Gisèle Pineau
Gisèle Pineau has lived a life marked by travel and continuous displacement, and these themes unsurprisingly lie at the core of her creative writing. She was born in 1956 in Paris to Guadeloupean parents. As a child, she spent brief periods in mainland France, Martinique, Guadeloupe, the Republic of the Congo, and Senegal, following her father who was an officer in the French Army. She returned to Paris to train to become a psychiatric nurse, and then moved to Guadeloupe where she practised the profession for twenty years. In 2000, Pineau moved back to Paris. She has since returned to the Caribbean, and she now lives on the island of Marie-Galante.
Pineau began her writing career in 1988, after winning a prize to publish three short stories in a collection aimed at celebrating the work of budding Caribbean writers. The short stories ‘Paroles de terre en larmes’, ‘Léna’, and ‘Ombres créoles’ address themes such as alienation, mental illness, loneliness, and the female condition. She was no doubt inspired to write about these issues by her parallel career as a psychiatric nurse. Indeed, much later in her career, she published Folie, aller simple (2010), an autobiographical narrative in which she explores her role caring for her patients in Paris, a task she carries out with patience and humility.
Another important theme in her work is the cyclical nature of trauma and violence. Her texts examine how the dehumanization of enslavement, captivity, and forced displacement in the Caribbean has caused an enduring and overwhelming experience of trauma for Caribbean peoples. Novels such as L’Espérance-macadam (1995), Chair piment (2002), and Morne Câpresse (2008) depict personal trauma, sexual abuse, patriarchal oppression, and environmental injustice as the damaging legacy of the French colonial project. Her most recent novel, La Vie privée d’oubli (2024), tells of the experiences of two young Guadeloupean women who, unable to find work on the island, travel to Paris as drugs mules. This novel shows that the Caribbean islands continue to be under-resourced, exploited, and locked in a (neo)colonial relationship with mainland France.
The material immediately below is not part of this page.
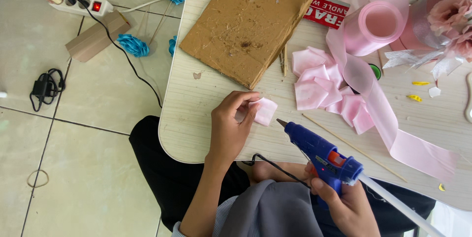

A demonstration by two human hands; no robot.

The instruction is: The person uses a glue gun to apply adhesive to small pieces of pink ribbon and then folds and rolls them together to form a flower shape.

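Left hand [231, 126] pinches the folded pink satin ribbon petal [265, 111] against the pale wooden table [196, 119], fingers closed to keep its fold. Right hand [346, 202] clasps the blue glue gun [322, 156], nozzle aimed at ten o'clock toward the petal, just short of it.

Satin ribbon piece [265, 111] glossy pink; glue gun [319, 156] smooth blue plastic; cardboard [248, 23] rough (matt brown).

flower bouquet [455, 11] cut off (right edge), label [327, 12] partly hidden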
Furthermore, Pineau is interested in shining a light on significant historical figures and episodes which have been marginalized in the French national narrative. She endeavours to draw attention to these blind spots, creating a more diverse and inclusive understanding of what it has meant to be French throughout history. For example, in 2020 she published Ady, soleil noir. This text is a creative reimagining of Adrienne Fidelin, a Guadeloupean dancer living in Paris in the 1930s and little-known muse, model, and lover of American photographer Man Ray.
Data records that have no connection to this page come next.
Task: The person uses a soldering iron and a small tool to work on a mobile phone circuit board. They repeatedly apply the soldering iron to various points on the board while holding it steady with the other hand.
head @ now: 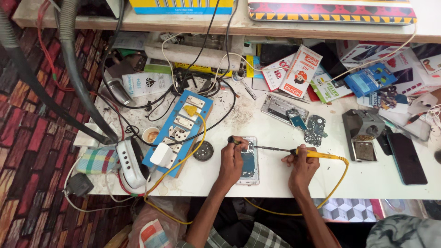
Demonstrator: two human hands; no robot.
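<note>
While the opened smartphone (248, 161) lies flat near the front edge of the white workbench (285, 183), back cover off and circuitry exposed, the left hand (232, 158) rests over its left side, fingers curled around a small dark-tipped tool (232, 139). The right hand (301, 164) is closed in a pen grip on a yellow-handled soldering iron (317, 155), its thin tip reaching towards the phone's upper edge. Judging by this, disassembly is done and board work is in hand; reassembly is left. A separate circuit board (315, 128) and another stripped phone frame (281, 108) lie beyond, apart. The iron's yellow cord (337, 181) loops off the front edge.
</note>
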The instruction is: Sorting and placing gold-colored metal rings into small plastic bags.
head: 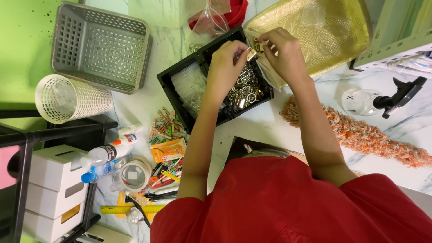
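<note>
My left hand [228, 59] and my right hand [282, 50] meet above a black two-part box [167, 83]. Between their fingertips they pinch a small gold metal clasp [252, 54]. The box's right compartment holds several metal key rings and clasps [246, 90]; its left compartment holds clear plastic bags [186, 83]. A gold woven tray [333, 27] with clear plastic over it lies just beyond my right hand. Both forearms reach out from red sleeves.
A grey perforated basket [100, 45] and a white mesh cup [67, 99] lie at the left. Glue bottles, tape roll [134, 174], yellow ruler and clips clutter the near left. An orange fuzzy strip [369, 135] and a spray bottle [373, 101] lie right. White boxes sit on a black rack.
</note>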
In at least four of her narratives – ‘Paroles de terre en larmes’, La Grande drive des esprits (1993), L’Exil selon Julia (1996), and Mes quatre femmes (2007) – she writes about la Dissidence. During the Vichy era, when France was occupied by the Nazis, Martinicans and Guadeloupeans crossed the Caribbean Sea in dangerous conditions to reach the British island of Saint Lucia, after which they travelled to the United States to join the Resistance movement and fight in France and North Africa. The Caribbean contribution to World War Two is little known, and Pineau seeks to write into history the sacrifices made by Martinican and Guadeloupean men and women. This endeavour is all the more personal for Pineau. As she explains in her autofictional work L’Exil selon Julia, her own father was a Dissident.
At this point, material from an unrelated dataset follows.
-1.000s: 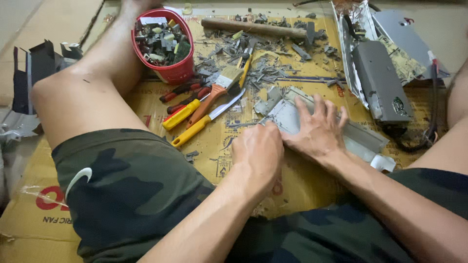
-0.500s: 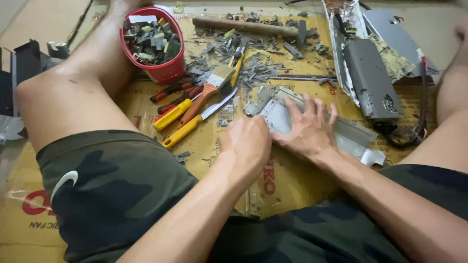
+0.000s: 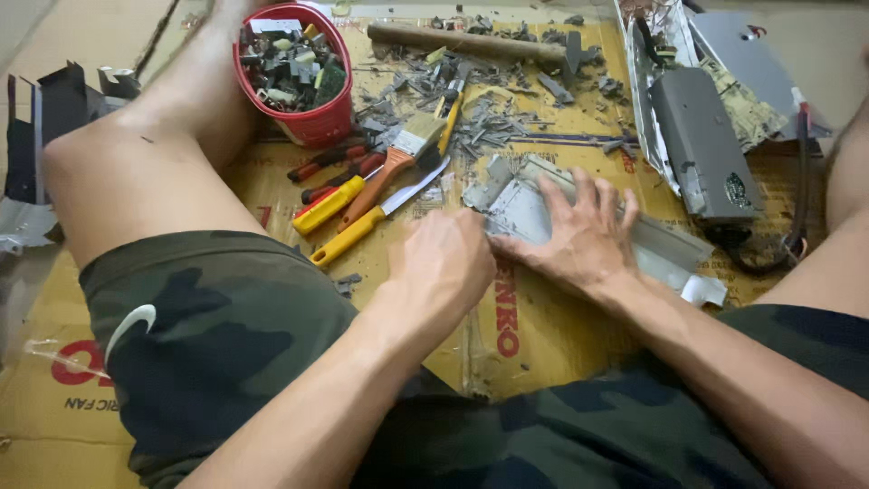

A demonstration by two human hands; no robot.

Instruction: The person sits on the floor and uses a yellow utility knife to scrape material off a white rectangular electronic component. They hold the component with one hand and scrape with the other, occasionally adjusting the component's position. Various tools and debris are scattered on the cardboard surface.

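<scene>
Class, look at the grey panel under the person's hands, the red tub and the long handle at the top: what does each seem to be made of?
Grey panel: likely thin sheet metal, matt grey with folded edges. Red tub: probably plastic, smooth and evenly coloured. Long handle: seemingly wood, brown and dull.

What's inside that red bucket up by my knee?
The red bucket is filled nearly to its rim with small mixed scraps, mostly grey and dark pieces, a few pale and green. Only the top layer shows; whatever lies beneath is covered.
</scene>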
Like this text, much of Pineau’s writing has personal resonances, and she has written several autobiographical narratives. L’Exil selon Julia, arguably her most well-known work to date, blurs fiction with reality. Pineau distances herself from the narrative through the use of an unnamed narrator and through the title which refers to her grandmother. Through these narrative devices we learn a lot about Pineau’s own childhood of exile and the racism she experienced in France. Mes quatre femmes is a follow-up to this text. She documents the lives of her ancestor Angélique, her grandmother Julia, her aunt (and namesake) Gisèle, and her mother Daisy, shedding light on the complex relationships within her family. Other autobiographical narratives include Folie, aller simple, written about her experiences as a psychiatric nurse, and Un papillon dans la cité (1992), a text aimed at young children.
As the latter shows, Pineau has written for a range of audiences and engaged with different genres. To date, she has written seven books for young readers, works which are often inspired by her own experiences of growing up between French and Creole cultures. She has also engaged with non-fictional genres. For instance, in 1998, she co-wrote (with journalist Marie Abraham) Femmes des Antilles: traces et voix cent cinquante ans après l'abolition de l'esclavage. This text combines historical accounts of the experiences of enslaved women in the Caribbean with contemporary reflections by their descendants on the horrors of slavery.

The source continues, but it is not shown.